Defiant survivors of the attack on Charlie Hebdo have said they will definitely publish an issue next week.

Among the human rights activist, cartoonists, politicians and journalists at the Belfast vigil yesterday was Sunday World editor Jim McDowell.

"We are all here to commemorate the good people who are dead for doing their job," he said.

"It was a desecration of democracy.

"Of course, we lost our reporter Martin O'Hagan in 2001. We are still waiting for justice for Martin 13 years later."

Former journalist Fearghal McKinney MLA said: "It is important to be here today and express solidarity in a silent, quiet way with those victims and their families.

"This is an attack on freedom of speech and when we lose the right to free speech we have lost everything."

Belfast Lord Mayor Nichola Mallon said: "As a city Belfast has known its fair share of tragedy and pain so I think it is poignant that we come together and stand in solidarity with those who were tragically killed in Paris.

"It is important that out of this tragedy we don't have another tragedy where hearts are hardened toward our Muslim brothers and sisters."

Patrick Corrigan, Northern Ireland programme director of Amnesty International, said: "Journalists must be able to carry out their work without fear of deadly violence.

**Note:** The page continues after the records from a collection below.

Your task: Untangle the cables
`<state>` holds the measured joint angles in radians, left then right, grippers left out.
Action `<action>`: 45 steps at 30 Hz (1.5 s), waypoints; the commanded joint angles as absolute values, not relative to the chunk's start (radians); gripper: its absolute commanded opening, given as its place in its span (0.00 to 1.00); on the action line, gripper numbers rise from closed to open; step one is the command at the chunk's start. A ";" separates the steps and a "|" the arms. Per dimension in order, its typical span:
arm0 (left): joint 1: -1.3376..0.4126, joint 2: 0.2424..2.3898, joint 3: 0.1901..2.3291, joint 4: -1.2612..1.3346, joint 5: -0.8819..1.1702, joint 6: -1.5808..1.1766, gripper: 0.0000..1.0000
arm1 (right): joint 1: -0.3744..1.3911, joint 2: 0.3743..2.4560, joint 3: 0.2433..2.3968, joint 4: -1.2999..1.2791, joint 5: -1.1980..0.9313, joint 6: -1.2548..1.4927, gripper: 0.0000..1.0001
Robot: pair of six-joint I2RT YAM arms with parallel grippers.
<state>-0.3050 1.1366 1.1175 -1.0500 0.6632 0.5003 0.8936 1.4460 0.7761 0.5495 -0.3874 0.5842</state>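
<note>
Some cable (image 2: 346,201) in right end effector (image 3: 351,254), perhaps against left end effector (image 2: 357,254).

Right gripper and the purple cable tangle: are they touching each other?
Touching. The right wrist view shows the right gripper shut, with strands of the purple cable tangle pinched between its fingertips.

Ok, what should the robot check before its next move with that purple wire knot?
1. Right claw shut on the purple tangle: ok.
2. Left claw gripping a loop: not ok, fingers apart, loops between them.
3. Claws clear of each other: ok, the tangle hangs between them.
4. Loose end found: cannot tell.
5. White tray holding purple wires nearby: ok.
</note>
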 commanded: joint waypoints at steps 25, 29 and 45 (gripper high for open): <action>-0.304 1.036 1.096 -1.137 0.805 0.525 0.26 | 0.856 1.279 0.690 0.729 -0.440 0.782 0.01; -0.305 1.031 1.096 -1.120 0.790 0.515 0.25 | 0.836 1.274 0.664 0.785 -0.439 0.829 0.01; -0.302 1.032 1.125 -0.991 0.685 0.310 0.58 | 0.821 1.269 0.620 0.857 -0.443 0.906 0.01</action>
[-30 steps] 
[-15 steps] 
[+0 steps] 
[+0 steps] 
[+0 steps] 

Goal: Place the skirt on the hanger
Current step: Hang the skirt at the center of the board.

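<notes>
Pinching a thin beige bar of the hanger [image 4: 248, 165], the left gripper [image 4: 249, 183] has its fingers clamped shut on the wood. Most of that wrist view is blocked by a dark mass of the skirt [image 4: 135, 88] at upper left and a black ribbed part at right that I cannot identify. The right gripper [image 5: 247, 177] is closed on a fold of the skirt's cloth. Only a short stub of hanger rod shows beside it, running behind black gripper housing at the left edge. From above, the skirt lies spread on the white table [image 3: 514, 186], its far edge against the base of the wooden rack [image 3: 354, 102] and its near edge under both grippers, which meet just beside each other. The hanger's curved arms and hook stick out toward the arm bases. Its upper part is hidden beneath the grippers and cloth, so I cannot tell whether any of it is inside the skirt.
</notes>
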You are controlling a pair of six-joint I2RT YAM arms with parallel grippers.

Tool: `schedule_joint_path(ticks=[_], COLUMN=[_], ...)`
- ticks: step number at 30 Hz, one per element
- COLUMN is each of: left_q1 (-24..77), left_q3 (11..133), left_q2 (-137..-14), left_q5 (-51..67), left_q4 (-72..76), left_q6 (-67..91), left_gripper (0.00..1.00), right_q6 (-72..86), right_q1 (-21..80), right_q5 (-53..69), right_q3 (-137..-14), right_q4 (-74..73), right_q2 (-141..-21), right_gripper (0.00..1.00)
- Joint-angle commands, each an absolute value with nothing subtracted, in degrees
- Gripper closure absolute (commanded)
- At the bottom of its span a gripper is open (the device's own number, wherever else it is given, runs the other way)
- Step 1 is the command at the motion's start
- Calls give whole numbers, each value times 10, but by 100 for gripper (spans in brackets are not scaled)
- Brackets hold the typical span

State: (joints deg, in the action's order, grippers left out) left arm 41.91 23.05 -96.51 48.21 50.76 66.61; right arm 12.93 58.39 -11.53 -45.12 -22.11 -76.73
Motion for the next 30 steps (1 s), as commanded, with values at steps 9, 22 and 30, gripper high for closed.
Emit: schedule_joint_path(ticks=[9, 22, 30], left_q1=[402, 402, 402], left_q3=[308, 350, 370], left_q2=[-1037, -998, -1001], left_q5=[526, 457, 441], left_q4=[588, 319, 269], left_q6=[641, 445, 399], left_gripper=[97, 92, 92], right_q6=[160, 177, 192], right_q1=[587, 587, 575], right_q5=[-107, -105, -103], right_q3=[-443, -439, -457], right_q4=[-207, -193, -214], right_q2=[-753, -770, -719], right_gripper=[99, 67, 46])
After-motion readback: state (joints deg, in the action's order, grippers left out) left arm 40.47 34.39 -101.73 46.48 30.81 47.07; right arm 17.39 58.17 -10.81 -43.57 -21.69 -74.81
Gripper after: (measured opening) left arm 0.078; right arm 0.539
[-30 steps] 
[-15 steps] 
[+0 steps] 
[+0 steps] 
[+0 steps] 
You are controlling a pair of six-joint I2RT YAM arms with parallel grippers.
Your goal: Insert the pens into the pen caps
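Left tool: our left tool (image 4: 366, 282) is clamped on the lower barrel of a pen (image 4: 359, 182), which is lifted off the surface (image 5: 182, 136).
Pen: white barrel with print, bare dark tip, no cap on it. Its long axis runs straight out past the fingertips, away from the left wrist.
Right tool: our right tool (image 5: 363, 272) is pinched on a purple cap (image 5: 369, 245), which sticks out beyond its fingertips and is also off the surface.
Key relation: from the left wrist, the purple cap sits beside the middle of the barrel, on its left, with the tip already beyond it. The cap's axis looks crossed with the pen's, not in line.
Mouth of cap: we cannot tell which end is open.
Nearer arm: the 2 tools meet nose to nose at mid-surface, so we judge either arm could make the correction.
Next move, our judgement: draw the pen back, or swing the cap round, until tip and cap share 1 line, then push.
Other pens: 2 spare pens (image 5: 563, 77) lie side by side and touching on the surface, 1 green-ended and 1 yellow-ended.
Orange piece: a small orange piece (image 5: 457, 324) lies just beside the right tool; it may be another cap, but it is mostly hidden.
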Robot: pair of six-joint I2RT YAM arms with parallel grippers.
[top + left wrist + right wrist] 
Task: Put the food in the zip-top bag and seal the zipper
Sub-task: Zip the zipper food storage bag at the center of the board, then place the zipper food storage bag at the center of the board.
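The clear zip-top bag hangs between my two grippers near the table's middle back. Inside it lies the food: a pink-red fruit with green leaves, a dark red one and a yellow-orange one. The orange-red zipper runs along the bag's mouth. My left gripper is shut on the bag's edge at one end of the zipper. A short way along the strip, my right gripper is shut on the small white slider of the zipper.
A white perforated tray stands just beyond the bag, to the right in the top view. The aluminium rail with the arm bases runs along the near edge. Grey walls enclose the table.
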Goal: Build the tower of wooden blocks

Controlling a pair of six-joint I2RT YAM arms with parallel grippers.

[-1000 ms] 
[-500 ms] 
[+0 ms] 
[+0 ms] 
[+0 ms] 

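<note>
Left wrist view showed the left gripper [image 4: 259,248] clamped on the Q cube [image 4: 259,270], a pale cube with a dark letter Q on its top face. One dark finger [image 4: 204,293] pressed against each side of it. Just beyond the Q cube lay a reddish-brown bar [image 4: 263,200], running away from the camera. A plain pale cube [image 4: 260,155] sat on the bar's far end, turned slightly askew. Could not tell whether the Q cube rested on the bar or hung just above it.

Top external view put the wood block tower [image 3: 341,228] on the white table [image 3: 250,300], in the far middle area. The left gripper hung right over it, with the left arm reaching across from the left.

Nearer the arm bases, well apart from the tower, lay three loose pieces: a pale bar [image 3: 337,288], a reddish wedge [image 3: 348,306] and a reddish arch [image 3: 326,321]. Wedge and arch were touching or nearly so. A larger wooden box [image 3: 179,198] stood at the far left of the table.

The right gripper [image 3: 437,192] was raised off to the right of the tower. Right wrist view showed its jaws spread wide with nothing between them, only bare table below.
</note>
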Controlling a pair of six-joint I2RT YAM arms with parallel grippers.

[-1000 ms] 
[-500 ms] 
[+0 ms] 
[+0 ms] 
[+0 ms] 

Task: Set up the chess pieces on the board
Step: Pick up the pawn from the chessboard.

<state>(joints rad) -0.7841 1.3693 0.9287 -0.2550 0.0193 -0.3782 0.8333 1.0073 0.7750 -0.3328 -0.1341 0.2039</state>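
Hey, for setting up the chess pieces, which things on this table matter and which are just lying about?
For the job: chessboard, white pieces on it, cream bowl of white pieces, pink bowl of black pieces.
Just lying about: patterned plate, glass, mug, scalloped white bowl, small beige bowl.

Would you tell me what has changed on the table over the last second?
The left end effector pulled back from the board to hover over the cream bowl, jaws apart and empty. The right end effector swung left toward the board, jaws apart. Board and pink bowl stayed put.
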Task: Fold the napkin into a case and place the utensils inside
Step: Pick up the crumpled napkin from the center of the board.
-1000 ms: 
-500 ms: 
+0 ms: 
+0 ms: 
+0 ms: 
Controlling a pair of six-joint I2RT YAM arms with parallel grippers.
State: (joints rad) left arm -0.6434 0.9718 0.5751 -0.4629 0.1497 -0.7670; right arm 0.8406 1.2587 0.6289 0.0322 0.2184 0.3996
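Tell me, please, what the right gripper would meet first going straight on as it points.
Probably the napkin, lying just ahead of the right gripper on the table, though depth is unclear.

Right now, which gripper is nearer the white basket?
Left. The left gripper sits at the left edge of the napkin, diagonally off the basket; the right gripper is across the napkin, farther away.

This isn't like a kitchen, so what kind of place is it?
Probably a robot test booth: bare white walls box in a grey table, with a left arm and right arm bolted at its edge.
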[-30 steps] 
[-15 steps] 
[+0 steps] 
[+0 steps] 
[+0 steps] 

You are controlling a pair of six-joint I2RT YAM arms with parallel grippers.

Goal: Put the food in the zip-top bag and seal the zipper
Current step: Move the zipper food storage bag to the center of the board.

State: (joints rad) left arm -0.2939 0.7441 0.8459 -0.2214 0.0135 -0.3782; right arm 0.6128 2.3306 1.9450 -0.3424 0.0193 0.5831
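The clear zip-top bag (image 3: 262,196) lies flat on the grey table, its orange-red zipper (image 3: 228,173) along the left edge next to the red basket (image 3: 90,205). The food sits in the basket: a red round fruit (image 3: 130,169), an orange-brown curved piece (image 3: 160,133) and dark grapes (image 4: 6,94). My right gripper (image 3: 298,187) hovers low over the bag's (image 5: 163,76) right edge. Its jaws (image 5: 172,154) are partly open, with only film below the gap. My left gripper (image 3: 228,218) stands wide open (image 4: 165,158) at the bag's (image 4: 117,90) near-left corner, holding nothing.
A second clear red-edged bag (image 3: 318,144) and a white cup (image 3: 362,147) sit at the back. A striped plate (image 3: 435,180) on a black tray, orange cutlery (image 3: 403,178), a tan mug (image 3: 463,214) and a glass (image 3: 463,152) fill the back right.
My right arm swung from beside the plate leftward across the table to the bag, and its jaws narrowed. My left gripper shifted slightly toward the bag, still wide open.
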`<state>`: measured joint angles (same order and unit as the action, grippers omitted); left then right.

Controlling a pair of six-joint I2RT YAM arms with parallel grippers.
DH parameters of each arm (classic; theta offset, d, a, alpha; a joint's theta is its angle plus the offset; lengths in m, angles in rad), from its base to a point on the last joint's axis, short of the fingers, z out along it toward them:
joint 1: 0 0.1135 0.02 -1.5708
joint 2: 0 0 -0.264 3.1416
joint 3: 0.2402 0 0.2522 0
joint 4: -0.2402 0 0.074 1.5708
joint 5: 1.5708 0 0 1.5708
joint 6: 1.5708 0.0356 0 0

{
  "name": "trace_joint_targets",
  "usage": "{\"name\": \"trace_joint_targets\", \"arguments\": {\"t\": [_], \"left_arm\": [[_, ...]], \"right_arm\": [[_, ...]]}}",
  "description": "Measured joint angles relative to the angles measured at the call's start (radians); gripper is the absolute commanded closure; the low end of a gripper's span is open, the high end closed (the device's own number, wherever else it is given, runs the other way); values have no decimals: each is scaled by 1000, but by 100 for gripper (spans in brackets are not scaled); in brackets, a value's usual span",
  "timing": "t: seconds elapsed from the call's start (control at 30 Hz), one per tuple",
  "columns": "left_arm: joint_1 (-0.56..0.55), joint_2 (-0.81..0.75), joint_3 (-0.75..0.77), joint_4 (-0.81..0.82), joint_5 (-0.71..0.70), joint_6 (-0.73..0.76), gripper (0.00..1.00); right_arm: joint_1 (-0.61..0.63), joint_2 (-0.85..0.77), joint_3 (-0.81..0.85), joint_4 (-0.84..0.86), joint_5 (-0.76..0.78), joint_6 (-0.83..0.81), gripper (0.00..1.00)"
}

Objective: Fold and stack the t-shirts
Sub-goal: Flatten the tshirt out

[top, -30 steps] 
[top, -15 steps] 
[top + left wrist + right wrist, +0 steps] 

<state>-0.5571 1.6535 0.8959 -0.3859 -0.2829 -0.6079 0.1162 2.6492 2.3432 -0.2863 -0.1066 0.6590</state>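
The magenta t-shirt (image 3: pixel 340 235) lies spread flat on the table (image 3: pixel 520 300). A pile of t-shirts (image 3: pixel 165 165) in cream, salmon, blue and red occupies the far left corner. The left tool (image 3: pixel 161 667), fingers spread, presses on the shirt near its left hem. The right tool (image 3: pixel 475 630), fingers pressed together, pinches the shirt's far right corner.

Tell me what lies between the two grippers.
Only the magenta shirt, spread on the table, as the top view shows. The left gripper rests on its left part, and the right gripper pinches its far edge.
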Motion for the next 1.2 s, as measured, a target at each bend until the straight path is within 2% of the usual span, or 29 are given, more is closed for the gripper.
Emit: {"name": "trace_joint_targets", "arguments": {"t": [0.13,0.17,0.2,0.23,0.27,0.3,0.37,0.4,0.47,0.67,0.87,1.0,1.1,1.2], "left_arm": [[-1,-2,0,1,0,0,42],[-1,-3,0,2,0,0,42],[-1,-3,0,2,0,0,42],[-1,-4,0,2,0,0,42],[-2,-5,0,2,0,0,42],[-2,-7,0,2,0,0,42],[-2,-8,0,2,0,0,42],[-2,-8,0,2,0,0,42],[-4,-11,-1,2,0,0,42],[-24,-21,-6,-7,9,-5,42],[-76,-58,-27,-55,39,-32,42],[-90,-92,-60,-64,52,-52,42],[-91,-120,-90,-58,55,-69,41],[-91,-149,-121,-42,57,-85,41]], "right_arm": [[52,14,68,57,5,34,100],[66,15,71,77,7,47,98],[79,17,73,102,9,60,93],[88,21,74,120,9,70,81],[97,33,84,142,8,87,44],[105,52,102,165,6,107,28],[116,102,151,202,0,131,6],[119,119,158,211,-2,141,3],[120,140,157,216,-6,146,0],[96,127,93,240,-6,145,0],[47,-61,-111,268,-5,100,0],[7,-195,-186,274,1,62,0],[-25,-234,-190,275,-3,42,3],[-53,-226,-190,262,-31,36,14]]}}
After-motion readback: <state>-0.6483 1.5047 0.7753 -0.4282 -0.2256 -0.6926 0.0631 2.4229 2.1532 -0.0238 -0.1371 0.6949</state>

This atrocity sought to kill journalists, supPress freedom of expression and sow fear."

Stefanie Duchene (21) from Lyon in France was also at the vigil. She said: "I feel disgusted because it is something that affects every single one of us, freedom of speech and especially in France where human rights has always been something really important with the declaration of independence. Almost everyone I know has been to a gathering like this."

Nathalie Donnelly from Saint Etienne said: "You feel incredibly shocked and sad and yet you feel you can't really express your grief because you are afraid it is going to be taken the wrong way, that it is going to be used for racist purposes."